▸ **About this task**: Nothing is needed except the lines below that run from the one with "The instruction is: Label" through the one with "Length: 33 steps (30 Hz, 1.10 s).", repeated exactly.

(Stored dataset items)
------------------------------------------------------------

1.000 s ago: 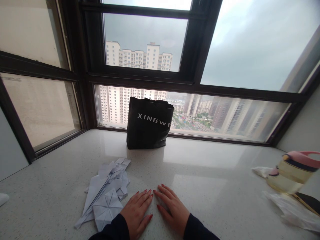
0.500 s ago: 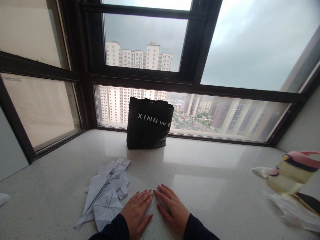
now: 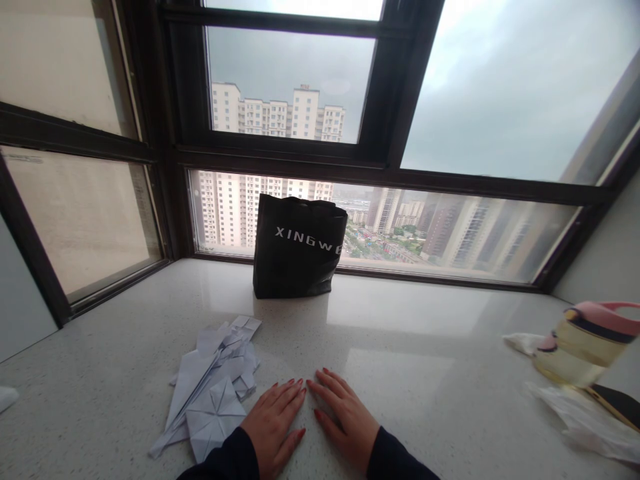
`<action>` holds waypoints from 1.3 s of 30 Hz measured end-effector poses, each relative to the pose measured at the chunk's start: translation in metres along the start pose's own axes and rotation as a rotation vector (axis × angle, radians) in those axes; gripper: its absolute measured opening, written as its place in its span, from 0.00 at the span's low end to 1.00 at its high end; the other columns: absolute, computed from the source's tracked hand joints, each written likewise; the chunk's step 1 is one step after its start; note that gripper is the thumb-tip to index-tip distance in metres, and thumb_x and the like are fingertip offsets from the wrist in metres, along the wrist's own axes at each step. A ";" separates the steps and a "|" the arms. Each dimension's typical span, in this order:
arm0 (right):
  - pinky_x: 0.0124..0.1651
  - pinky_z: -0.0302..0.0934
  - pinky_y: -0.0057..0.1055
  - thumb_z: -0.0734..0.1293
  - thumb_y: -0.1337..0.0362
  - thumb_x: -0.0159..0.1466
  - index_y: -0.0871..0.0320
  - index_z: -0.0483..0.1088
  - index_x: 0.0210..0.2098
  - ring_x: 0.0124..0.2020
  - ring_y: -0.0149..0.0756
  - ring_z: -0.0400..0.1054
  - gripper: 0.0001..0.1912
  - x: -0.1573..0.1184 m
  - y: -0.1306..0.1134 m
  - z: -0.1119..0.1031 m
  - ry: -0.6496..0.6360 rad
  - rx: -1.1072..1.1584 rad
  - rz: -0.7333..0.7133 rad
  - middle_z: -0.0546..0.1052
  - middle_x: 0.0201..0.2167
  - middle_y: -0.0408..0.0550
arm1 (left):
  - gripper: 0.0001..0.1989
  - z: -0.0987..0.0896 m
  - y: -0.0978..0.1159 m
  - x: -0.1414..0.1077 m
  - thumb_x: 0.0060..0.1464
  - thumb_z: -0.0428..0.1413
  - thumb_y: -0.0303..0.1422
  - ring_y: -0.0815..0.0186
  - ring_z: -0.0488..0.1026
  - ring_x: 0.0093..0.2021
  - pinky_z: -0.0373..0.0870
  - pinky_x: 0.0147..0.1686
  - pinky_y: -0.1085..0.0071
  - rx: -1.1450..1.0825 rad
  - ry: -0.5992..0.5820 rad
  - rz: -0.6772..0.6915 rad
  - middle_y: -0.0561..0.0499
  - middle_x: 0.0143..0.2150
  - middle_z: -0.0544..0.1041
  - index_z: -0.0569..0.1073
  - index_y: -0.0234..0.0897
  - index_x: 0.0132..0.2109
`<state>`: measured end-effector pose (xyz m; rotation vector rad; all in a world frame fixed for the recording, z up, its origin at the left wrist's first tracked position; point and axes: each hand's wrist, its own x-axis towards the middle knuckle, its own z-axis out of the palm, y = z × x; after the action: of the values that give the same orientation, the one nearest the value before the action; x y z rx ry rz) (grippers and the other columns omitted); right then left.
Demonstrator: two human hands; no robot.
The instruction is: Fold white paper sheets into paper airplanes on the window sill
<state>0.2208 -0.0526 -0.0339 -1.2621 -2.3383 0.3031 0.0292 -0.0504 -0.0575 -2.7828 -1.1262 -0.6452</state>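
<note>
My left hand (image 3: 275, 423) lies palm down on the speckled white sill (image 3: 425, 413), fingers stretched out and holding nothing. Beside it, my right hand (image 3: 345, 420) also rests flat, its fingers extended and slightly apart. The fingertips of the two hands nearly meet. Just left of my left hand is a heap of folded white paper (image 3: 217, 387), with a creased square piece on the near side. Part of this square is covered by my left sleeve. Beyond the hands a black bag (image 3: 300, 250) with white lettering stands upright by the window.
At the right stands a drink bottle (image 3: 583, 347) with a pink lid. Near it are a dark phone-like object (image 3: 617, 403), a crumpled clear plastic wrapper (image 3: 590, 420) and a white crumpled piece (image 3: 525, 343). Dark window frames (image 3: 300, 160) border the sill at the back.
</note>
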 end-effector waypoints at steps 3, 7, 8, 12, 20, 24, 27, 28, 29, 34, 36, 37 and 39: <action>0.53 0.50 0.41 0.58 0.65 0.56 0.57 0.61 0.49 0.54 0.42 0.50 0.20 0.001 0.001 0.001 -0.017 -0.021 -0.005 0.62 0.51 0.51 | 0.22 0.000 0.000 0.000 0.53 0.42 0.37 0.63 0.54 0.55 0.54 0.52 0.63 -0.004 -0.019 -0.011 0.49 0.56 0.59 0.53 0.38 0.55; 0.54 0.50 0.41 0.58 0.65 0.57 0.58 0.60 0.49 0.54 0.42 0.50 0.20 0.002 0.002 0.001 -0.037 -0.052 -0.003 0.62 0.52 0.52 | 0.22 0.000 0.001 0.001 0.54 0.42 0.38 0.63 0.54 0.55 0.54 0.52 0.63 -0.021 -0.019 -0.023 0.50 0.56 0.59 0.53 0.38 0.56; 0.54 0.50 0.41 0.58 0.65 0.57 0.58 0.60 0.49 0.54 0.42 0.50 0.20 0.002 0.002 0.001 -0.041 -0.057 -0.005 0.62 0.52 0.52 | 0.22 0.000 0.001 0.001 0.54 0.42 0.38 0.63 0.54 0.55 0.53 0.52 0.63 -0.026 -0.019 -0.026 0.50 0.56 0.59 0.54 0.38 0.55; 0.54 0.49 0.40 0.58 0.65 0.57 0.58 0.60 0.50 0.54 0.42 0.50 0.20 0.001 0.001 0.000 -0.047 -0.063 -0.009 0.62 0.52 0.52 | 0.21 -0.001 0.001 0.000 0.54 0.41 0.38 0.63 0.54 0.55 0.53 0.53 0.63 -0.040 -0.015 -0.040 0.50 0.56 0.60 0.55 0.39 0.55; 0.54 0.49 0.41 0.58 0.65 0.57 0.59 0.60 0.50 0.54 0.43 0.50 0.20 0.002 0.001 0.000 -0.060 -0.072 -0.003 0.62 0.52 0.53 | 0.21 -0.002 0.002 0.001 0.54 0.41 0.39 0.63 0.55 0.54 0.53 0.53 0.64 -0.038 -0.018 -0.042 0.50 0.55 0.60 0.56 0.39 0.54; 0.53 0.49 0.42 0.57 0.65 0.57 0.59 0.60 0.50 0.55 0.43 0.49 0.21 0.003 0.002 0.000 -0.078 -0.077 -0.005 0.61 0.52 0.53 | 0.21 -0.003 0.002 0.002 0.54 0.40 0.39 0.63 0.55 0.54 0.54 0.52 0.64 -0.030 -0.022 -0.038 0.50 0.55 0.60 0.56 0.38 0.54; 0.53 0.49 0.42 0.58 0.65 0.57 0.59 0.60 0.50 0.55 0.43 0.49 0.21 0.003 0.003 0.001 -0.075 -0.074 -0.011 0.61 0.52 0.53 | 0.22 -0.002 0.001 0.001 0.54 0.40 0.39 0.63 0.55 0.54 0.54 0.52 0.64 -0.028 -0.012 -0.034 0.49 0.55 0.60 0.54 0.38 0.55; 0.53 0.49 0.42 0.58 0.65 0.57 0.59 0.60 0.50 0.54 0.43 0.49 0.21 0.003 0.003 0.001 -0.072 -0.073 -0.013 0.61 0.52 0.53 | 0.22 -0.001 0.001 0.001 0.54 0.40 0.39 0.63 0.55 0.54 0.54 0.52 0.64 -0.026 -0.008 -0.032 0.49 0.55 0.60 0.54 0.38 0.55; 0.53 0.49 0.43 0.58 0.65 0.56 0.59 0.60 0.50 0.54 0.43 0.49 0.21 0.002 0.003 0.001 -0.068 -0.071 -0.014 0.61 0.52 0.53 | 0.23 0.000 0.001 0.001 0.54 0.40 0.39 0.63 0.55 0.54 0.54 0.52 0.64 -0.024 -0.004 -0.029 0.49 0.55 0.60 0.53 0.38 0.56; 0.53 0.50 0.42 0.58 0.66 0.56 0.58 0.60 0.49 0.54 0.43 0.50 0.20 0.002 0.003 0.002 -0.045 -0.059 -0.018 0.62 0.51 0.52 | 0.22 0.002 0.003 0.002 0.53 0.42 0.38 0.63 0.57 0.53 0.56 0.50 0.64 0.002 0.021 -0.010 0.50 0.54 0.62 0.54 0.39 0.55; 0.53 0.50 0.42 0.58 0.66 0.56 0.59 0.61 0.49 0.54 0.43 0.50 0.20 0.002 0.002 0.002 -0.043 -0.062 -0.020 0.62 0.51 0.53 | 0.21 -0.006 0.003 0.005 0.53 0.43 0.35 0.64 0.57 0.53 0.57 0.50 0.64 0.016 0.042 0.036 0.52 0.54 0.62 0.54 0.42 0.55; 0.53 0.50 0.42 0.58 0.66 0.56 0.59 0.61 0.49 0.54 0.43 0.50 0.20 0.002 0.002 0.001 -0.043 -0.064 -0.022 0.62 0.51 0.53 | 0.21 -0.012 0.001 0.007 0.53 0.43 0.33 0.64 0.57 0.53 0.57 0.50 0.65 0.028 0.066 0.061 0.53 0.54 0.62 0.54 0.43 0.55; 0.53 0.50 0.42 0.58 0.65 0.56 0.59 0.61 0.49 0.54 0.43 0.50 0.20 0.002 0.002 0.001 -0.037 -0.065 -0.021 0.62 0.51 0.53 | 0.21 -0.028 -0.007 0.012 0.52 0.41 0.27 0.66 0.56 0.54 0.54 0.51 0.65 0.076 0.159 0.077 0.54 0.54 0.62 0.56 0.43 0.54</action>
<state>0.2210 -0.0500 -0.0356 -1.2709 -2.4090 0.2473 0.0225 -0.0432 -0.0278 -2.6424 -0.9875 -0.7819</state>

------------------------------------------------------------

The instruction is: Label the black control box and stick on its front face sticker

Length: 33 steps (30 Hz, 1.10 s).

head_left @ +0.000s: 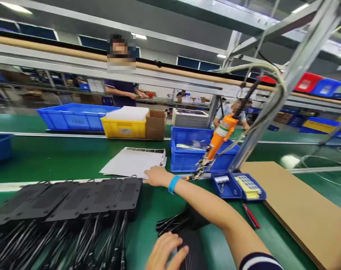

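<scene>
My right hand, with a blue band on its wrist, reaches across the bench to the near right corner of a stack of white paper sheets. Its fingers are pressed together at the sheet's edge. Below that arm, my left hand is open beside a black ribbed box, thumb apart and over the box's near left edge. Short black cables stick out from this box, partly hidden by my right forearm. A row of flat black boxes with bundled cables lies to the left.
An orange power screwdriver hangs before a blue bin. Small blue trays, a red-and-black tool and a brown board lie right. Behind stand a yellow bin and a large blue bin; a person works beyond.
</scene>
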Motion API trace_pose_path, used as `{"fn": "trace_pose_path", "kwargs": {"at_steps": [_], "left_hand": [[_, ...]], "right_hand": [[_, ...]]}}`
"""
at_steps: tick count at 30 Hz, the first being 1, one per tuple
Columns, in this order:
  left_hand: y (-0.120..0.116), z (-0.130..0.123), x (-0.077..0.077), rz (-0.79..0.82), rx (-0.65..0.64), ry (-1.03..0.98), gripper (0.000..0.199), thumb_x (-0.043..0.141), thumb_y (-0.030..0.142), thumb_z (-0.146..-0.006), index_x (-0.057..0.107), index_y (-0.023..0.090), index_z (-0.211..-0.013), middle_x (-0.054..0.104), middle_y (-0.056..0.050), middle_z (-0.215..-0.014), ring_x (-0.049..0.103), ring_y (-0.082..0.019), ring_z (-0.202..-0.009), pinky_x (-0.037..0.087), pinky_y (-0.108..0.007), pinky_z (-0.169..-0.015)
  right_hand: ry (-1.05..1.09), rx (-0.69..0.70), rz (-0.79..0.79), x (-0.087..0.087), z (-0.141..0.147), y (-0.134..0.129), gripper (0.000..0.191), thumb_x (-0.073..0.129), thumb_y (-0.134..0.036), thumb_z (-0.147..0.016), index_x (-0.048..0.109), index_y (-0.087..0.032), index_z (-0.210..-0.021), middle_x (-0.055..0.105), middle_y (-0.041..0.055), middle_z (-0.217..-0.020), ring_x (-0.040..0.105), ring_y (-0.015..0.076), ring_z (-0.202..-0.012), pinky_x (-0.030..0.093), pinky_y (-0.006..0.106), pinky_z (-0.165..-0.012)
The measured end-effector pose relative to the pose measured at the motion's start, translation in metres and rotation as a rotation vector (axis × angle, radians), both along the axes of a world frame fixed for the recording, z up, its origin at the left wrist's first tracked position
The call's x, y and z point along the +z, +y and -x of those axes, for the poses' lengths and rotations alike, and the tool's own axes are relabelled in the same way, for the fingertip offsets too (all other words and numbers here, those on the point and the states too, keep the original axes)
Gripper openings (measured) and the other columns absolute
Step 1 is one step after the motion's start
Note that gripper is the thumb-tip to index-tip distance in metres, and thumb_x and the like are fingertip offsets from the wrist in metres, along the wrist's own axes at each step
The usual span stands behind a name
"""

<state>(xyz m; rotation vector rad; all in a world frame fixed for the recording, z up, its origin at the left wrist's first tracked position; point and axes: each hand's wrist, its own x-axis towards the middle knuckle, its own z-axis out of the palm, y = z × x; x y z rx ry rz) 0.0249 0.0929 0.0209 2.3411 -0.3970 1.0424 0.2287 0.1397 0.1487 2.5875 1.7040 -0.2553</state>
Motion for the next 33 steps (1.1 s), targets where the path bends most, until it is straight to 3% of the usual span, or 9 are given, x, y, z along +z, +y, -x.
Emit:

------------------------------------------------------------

▸ **Task answer**:
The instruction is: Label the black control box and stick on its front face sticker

Length: 33 steps (30 Hz, 1.10 s).

What the exercise asked for is now complete.